One of the nice things about Cloud infrastructure is that you get away from being stranded because you’ve got an indeterminate system that will mature overtime with you, and it’s designed to scale up and scale down the way that you need, depending on the sort of projects that you are doing. So, Cloud lends itself well to this kind of space.
Cloud in particular is not just about scaling the data and scaling the compute that can access the data, it’s about scaling the network. When it comes to big data, people have data all over the place that they need to pull, and some of that data may be on premises because its customer data that you need to keep close by, some will be in your cloud application and some won’t even be your data, it will be third party data and mash up data. You may be doing customer analysis and part of that analysis is taking a look at where you bought the data, so you’re using GPS that’s not provided in your data, you’re using Google Maps, you’re using weather reports to find out if someone bought an umbrella because its raining. These are all different types of data that need to suddenly feed into your system and you need to be aware of how that impacts things, so that you can actually meet your requirements.

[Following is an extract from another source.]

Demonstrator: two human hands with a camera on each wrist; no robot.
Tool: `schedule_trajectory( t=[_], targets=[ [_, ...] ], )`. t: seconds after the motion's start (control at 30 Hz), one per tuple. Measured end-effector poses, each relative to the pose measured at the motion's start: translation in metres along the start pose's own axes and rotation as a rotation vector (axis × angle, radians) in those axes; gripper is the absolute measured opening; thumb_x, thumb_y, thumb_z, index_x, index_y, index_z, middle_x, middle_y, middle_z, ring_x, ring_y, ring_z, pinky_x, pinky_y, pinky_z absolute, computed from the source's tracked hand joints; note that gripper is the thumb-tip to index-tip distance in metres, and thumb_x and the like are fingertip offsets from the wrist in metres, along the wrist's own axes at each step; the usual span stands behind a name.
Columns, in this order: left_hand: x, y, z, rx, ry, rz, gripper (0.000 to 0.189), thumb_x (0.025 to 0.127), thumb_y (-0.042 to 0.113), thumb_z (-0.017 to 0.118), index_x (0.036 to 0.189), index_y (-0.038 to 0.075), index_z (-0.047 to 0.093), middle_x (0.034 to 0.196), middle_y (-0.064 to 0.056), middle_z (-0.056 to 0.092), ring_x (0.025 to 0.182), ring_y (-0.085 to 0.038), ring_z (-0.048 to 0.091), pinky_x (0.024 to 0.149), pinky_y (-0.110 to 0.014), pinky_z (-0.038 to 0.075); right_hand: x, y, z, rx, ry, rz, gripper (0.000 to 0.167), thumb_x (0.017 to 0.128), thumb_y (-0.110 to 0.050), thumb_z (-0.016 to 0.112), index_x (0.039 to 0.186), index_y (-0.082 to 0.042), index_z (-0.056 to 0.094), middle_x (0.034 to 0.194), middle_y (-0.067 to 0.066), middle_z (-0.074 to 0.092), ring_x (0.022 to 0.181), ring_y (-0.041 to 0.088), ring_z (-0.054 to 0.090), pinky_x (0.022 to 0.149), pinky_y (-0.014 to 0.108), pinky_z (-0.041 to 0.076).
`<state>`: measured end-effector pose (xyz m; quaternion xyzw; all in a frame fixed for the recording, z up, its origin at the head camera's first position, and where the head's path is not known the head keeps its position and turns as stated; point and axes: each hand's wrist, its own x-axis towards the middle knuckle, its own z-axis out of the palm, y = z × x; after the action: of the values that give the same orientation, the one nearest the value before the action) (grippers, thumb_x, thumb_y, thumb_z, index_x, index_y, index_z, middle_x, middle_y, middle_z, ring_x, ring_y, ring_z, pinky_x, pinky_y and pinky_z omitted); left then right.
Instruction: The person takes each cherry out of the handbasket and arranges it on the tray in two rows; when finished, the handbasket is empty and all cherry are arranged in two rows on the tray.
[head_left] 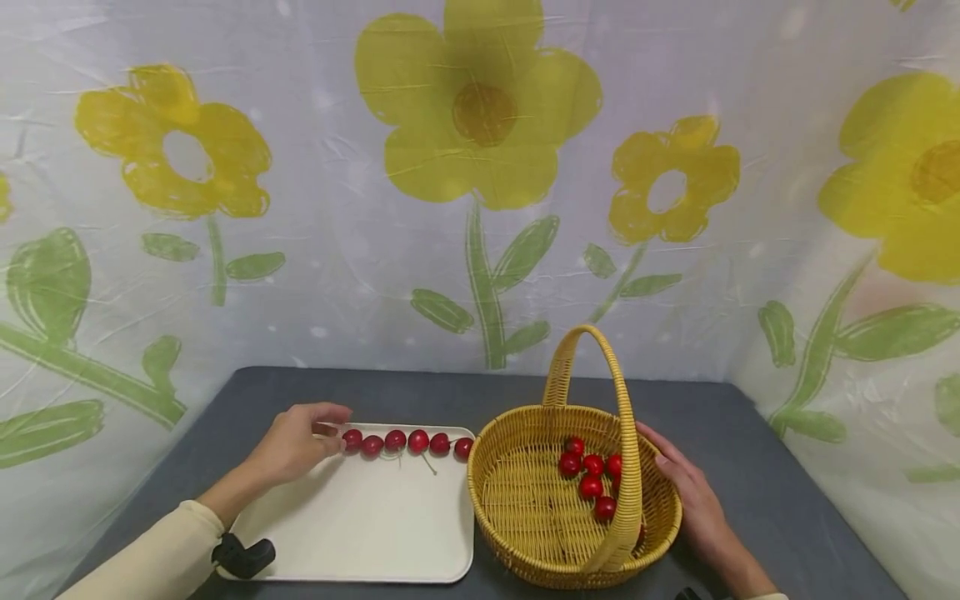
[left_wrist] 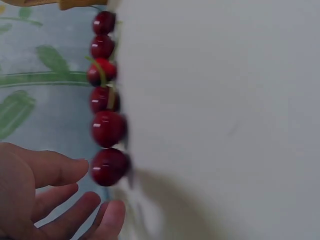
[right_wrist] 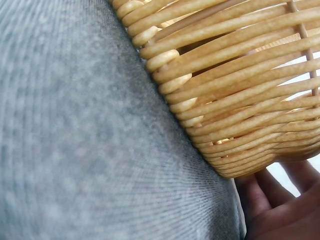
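Note:
In the head view, a row of several dark red cherries [head_left: 417, 442] lies along the far edge of a white tray [head_left: 375, 533]. My left hand [head_left: 303, 442] is at the left end of this row. In the left wrist view its thumb [left_wrist: 70, 170] and bent fingers stand beside the end cherry [left_wrist: 109, 167], not closed round it. A yellow wicker basket [head_left: 517, 550] with a tall handle stands right of the tray, several cherries [head_left: 591, 487] inside. Against the basket's right outer side rests my right hand [head_left: 693, 500]; the right wrist view shows its fingers partly hidden behind the wicker.
Tray and basket stand on a dark grey table [head_left: 787, 500]. Behind it hangs a pale curtain [head_left: 322, 250] printed with yellow flowers. The basket's arched handle [head_left: 626, 417] rises well above its rim, and its left side meets the tray's right edge in the head view.

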<state>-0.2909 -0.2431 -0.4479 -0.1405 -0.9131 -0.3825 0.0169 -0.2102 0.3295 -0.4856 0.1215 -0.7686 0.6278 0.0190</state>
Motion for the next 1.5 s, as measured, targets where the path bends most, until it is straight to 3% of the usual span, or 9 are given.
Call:
schedule_trajectory(
  t=[0.13,0.23,0.4,0.6,0.73,0.93,1.27,1.5],
  targets=[
    [-0.002,0.018,-0.006,-0.004,0.036,0.04,0.044,0.097,0.01,0.08,0.141,0.004,0.071,0.138,-0.019,0.075,0.12,-0.037,0.076,0.087,-0.041,0.066,-0.001,-0.001,-0.001,0.012,-0.003,0.009,0.054,0.123,-0.033,0.03,0.173,-0.014,0.033,0.161,-0.018,0.05,0.139,-0.006,0.056,0.106,0.017,0.053],
    [-0.001,0.042,-0.005,-0.11,0.013,0.058,0.047,0.098,0.013,0.081,0.144,0.011,0.07,0.143,-0.014,0.074,0.124,-0.033,0.076,0.088,-0.034,0.065,-0.001,-0.001,-0.001,0.017,-0.001,0.017,0.055,0.123,-0.034,0.03,0.173,-0.014,0.033,0.16,-0.018,0.051,0.139,-0.006,0.056,0.106,0.017,0.053],
    [-0.001,0.09,0.007,-0.33,-0.111,0.131,0.05,0.099,0.015,0.082,0.146,0.012,0.069,0.146,-0.013,0.072,0.129,-0.034,0.074,0.088,-0.028,0.065,-0.001,-0.001,-0.001,0.006,-0.002,0.006,0.054,0.123,-0.033,0.03,0.173,-0.014,0.033,0.161,-0.018,0.05,0.139,-0.006,0.056,0.106,0.017,0.053],
    [0.006,0.136,0.035,-0.456,-0.294,0.275,0.052,0.101,0.017,0.081,0.149,0.009,0.066,0.147,-0.014,0.07,0.129,-0.038,0.073,0.095,-0.031,0.065,0.0,0.0,0.0,-0.018,0.002,-0.006,0.054,0.123,-0.032,0.029,0.173,-0.014,0.034,0.161,-0.019,0.05,0.139,-0.007,0.056,0.106,0.016,0.053],
    [0.015,0.163,0.05,-0.445,-0.371,0.345,0.05,0.102,0.023,0.08,0.15,0.015,0.067,0.146,-0.007,0.072,0.131,-0.032,0.072,0.104,-0.03,0.061,0.0,-0.001,0.001,-0.03,0.009,0.0,0.054,0.123,-0.033,0.03,0.173,-0.014,0.035,0.161,-0.018,0.05,0.139,-0.007,0.056,0.106,0.016,0.052],
    [0.033,0.201,0.073,-0.423,-0.41,0.418,0.048,0.101,0.024,0.08,0.147,0.014,0.069,0.144,-0.002,0.074,0.134,-0.027,0.071,0.11,-0.035,0.059,0.0,-0.003,0.002,-0.042,0.02,0.021,0.054,0.122,-0.035,0.031,0.172,-0.015,0.036,0.161,-0.017,0.05,0.138,-0.008,0.056,0.106,0.016,0.052],
    [0.058,0.25,0.116,-0.356,-0.46,0.401,0.042,0.103,0.027,0.08,0.142,0.015,0.073,0.138,0.001,0.077,0.127,-0.013,0.073,0.104,-0.022,0.058,0.001,0.0,-0.002,-0.052,0.016,-0.004,0.053,0.123,-0.034,0.029,0.172,-0.015,0.037,0.164,-0.014,0.049,0.14,-0.008,0.054,0.107,0.015,0.05],
    [0.083,0.271,0.15,-0.202,-0.476,0.439,0.03,0.104,0.029,0.078,0.131,0.018,0.079,0.125,0.005,0.081,0.111,-0.001,0.076,0.097,-0.02,0.058,0.002,0.0,-0.001,-0.028,-0.001,-0.005,0.054,0.123,-0.033,0.029,0.173,-0.014,0.035,0.164,-0.015,0.047,0.14,-0.008,0.054,0.108,0.015,0.05]
  ],
)
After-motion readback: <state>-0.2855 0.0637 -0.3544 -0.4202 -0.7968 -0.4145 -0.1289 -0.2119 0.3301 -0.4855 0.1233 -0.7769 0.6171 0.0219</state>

The first question you really should be asking is what kind of data infrastructure do I need for now and for later? Can Cloud infrastructure allow me to be elastic enough to make that happen in a cost effective way, and do we understand in a longer term or a longer time horizon what our infrastructure really needs to be?
You also need to figure out the data and types you are looking at, what might be part of the future later on, what you might need to factor into it. You need to figure out your data flows and application flows, and how you need to scale up and down.
The last thing people really need to ask, and this could be a tough one, is we’ve got all this data and how do we ask stuff of it? Anybody can capture the data, and most people can analyze it at this point, the problem is recognizing what kind of questions to ask and how to pull real intelligence out of it. There are some businesses that are better at figuring it out than others, and that’s one of the biggest feats to surmount. If you put all this infrastructure and effort into place, but you’re asking the wrong questions, what kind of business value are you determining from it? None.
Large retailers have been quite successful at this and I’m certain it has a direct impact on their bottom line. These companies have figured out the Volume, Velocity, Variety and Veracity of different questions that they need to ask, so that they can make real intelligent decisions about how their customers are buying and how to get loyalty, and then they were able to actually act on it in a timely way. They did so by building an infrastructure that could scale with what they want; by understanding what data type they needed to get and what locations. Whether it’s their data, third party data or mash up data, they were able to figure out what questions to ask. All of that in a highly retail sort of business depends on being able to scale up and down as buyer activity changes. When buyer activity changes it means you need better processing. You also need better data and analytics to take a look at what they actually bought. Cloud is a perfect place to build that sort of elasticity.
What is big data and why is it important? There are many questions that people need to consider, and they also need to think about what questions they should be asking before those questions. Understanding the data and types and the questions to ask are necessary in the world of big data.